▶ [EXERCISE] Extract from the entries below, exactly as given, only the lines from the line containing "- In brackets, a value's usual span" to the line containing "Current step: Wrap", both lines included.

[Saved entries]
——————————
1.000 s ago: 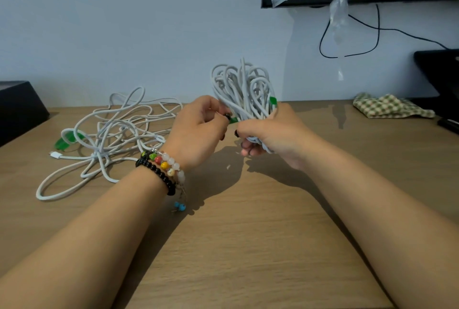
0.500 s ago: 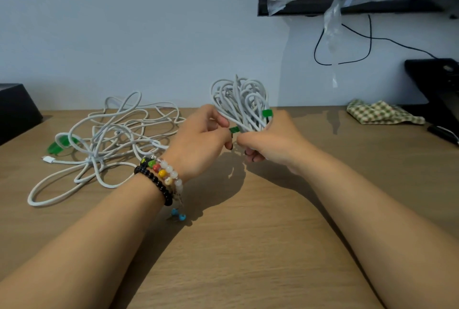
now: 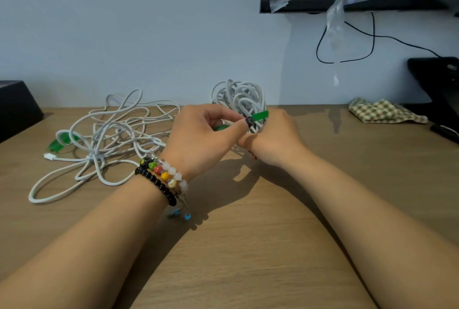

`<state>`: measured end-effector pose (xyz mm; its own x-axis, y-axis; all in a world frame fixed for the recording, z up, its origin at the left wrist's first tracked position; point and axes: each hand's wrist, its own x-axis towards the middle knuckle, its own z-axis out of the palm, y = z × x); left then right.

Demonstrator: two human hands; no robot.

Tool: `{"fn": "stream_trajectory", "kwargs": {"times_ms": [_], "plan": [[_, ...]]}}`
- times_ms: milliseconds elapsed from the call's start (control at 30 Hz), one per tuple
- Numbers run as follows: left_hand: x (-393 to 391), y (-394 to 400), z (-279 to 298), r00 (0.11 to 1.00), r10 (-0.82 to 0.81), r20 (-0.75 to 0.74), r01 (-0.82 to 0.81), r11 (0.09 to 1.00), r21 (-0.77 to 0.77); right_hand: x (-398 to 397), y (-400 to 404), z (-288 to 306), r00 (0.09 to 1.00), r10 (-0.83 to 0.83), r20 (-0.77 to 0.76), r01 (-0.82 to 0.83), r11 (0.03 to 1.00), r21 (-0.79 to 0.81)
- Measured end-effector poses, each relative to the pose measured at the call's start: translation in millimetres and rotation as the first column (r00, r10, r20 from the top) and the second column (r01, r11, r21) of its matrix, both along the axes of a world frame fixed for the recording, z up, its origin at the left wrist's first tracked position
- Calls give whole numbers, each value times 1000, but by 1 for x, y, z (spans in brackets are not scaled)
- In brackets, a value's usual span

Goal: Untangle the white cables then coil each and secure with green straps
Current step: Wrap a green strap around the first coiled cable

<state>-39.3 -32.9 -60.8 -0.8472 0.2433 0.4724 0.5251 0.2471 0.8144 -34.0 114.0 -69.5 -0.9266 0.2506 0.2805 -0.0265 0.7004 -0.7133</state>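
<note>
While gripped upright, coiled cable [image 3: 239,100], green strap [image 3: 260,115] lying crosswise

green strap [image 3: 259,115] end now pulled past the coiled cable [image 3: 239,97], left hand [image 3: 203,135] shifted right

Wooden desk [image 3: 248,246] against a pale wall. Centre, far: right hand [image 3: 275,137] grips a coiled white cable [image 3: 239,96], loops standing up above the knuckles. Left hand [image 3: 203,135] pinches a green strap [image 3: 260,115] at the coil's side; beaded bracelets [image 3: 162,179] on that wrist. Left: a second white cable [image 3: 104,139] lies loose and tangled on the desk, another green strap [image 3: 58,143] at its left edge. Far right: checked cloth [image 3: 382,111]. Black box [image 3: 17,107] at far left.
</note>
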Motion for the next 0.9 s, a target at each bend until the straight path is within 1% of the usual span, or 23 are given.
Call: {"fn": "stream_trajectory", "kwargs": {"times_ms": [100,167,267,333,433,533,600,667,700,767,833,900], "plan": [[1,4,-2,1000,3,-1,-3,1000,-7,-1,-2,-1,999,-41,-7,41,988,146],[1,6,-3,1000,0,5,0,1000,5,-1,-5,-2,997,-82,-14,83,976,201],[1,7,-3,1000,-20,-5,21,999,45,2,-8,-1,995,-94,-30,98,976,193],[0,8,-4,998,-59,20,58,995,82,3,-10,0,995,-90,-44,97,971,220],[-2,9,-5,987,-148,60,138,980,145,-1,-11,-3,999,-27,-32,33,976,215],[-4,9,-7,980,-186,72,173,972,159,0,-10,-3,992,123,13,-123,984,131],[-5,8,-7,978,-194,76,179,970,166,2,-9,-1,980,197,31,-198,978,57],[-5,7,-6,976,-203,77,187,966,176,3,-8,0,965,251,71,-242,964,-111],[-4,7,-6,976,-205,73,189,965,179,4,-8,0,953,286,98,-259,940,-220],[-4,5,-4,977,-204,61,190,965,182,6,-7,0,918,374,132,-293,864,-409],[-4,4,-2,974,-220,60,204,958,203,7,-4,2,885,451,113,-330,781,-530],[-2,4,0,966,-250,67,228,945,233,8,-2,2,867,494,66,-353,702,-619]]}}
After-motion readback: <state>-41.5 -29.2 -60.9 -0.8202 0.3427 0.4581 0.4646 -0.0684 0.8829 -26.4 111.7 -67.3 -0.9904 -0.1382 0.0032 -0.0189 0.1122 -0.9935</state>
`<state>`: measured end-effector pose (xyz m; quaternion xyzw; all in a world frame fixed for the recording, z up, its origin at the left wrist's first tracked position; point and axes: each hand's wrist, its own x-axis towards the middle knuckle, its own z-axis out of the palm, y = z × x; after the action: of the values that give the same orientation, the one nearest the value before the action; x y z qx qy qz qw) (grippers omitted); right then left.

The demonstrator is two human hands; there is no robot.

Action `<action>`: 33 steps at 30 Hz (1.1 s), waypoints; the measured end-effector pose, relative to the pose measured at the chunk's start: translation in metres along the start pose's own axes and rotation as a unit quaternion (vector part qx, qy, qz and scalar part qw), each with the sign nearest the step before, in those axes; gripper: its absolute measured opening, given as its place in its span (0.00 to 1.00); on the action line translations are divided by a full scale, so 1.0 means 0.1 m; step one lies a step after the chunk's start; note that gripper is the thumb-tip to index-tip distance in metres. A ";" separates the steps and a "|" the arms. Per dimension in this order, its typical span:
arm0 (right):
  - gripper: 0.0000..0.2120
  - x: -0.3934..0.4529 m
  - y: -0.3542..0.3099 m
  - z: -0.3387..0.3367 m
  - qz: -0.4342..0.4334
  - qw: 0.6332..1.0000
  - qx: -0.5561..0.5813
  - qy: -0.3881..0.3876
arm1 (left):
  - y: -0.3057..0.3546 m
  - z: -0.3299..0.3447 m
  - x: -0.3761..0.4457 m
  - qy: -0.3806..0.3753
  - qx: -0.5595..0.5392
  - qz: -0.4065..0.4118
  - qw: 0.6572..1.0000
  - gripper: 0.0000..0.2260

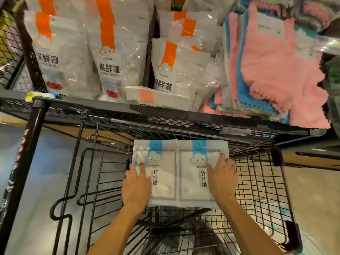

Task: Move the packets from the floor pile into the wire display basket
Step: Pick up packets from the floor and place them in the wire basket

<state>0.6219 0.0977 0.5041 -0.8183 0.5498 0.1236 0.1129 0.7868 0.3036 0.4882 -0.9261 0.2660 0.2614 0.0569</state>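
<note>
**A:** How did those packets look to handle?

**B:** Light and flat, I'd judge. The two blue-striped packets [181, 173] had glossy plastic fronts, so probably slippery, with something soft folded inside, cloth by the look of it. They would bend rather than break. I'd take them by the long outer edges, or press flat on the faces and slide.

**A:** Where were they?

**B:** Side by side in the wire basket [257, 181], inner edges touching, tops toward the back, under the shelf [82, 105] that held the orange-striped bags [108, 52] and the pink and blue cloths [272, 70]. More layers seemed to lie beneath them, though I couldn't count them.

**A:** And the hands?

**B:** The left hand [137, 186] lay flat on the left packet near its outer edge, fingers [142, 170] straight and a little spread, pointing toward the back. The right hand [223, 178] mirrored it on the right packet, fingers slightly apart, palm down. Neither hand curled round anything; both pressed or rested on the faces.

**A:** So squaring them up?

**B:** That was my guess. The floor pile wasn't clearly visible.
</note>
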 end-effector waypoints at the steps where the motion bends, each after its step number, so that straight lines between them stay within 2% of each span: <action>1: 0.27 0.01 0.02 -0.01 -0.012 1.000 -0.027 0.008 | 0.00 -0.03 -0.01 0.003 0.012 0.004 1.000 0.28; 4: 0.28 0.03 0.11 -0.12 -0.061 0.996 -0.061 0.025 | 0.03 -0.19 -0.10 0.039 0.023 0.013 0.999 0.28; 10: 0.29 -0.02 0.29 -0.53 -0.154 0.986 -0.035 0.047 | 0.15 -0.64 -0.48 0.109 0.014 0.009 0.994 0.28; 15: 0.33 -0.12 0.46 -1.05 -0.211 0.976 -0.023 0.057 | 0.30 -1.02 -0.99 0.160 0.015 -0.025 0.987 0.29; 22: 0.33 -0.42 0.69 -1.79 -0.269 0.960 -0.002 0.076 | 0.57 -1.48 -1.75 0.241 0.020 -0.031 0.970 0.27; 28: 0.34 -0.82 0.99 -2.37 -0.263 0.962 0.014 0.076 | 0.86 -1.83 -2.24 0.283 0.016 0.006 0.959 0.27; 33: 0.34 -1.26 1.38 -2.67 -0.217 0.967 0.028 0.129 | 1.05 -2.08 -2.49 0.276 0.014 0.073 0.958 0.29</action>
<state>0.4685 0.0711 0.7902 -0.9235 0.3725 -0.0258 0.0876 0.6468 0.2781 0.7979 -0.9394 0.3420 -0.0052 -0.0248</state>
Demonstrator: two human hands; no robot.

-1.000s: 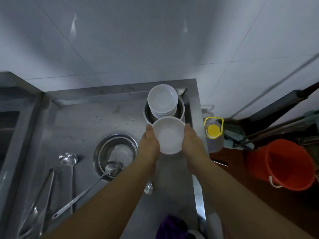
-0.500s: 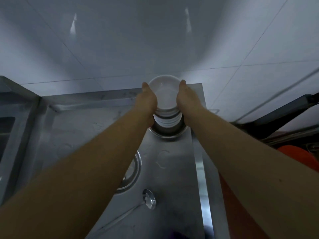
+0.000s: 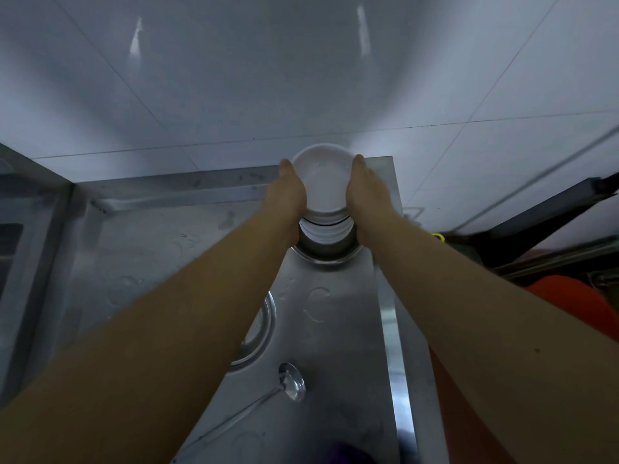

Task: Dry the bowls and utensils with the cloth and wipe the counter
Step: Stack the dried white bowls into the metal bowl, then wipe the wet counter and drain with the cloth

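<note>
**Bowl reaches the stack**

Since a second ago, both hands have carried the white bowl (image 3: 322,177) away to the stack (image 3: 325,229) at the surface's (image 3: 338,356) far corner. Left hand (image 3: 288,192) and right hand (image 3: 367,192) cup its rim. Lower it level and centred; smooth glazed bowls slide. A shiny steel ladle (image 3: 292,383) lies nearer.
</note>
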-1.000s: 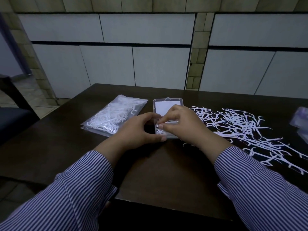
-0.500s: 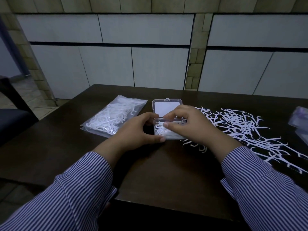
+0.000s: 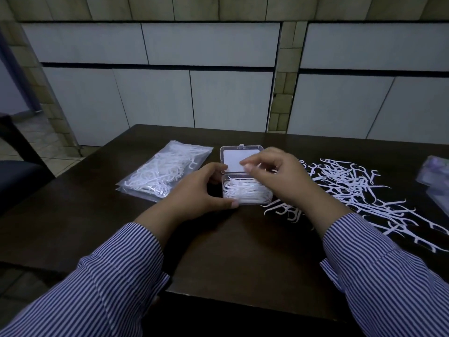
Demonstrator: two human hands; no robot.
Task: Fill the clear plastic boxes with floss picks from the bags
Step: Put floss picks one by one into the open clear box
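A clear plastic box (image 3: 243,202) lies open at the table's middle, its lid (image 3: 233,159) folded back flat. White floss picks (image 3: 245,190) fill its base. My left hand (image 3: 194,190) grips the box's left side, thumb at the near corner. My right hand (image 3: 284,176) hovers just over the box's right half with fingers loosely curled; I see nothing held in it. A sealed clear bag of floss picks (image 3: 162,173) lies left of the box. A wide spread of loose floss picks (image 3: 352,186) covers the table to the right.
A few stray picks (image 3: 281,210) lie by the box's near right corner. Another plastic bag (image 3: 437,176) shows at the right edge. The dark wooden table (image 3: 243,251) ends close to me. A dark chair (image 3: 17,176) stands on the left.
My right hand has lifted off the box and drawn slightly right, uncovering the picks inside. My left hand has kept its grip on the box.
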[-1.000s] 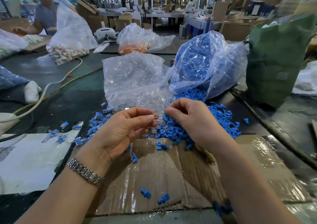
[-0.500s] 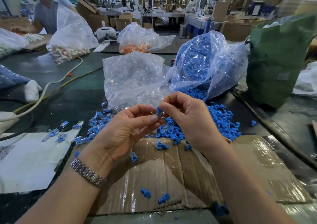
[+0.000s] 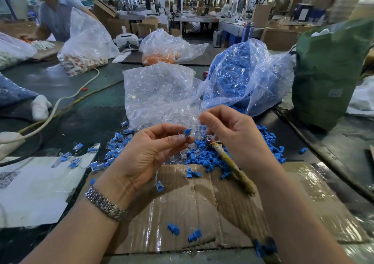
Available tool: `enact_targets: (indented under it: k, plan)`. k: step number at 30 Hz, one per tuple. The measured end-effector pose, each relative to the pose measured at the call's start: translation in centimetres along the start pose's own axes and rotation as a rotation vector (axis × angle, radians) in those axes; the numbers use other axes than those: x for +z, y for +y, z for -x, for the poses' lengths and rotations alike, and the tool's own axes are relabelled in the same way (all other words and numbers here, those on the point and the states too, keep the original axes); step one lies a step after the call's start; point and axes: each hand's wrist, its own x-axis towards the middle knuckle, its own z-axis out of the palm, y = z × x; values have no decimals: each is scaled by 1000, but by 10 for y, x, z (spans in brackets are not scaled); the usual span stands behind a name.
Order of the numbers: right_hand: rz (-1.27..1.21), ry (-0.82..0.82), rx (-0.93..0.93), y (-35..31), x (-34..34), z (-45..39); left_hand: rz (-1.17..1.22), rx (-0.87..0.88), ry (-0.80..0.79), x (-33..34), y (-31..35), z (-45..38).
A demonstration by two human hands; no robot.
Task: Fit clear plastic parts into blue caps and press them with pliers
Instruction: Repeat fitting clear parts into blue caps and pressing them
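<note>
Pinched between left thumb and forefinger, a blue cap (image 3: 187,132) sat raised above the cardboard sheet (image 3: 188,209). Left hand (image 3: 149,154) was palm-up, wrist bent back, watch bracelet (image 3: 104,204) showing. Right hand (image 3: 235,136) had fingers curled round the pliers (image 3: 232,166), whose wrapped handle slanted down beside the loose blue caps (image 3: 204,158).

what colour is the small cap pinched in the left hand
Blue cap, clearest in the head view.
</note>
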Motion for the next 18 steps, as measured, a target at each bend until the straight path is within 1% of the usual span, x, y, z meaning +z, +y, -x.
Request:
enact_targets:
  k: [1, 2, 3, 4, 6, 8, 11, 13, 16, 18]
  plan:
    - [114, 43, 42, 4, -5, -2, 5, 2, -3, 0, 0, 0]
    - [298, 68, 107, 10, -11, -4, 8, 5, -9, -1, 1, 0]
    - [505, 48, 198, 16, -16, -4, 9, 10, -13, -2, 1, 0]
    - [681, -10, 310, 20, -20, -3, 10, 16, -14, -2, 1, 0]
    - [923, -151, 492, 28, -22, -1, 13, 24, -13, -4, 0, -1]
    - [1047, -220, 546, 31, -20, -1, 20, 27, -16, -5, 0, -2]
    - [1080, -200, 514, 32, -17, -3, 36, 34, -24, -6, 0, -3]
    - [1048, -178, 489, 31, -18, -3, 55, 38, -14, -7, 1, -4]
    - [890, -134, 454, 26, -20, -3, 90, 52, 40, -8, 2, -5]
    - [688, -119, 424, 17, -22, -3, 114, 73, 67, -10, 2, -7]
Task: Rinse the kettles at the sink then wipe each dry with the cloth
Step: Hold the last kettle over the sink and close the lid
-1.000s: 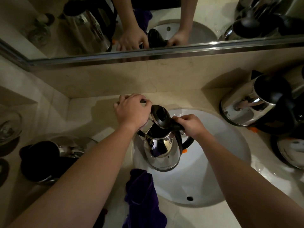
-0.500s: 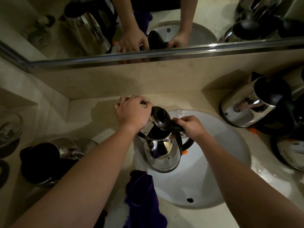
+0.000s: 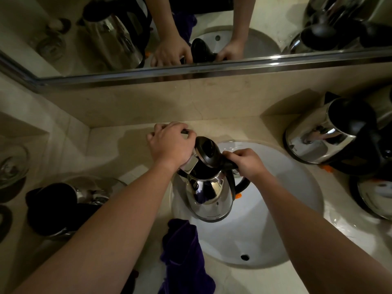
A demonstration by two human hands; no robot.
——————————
▶ [OUTPUT OF THE TASK]
- In brackets, a value's usual span

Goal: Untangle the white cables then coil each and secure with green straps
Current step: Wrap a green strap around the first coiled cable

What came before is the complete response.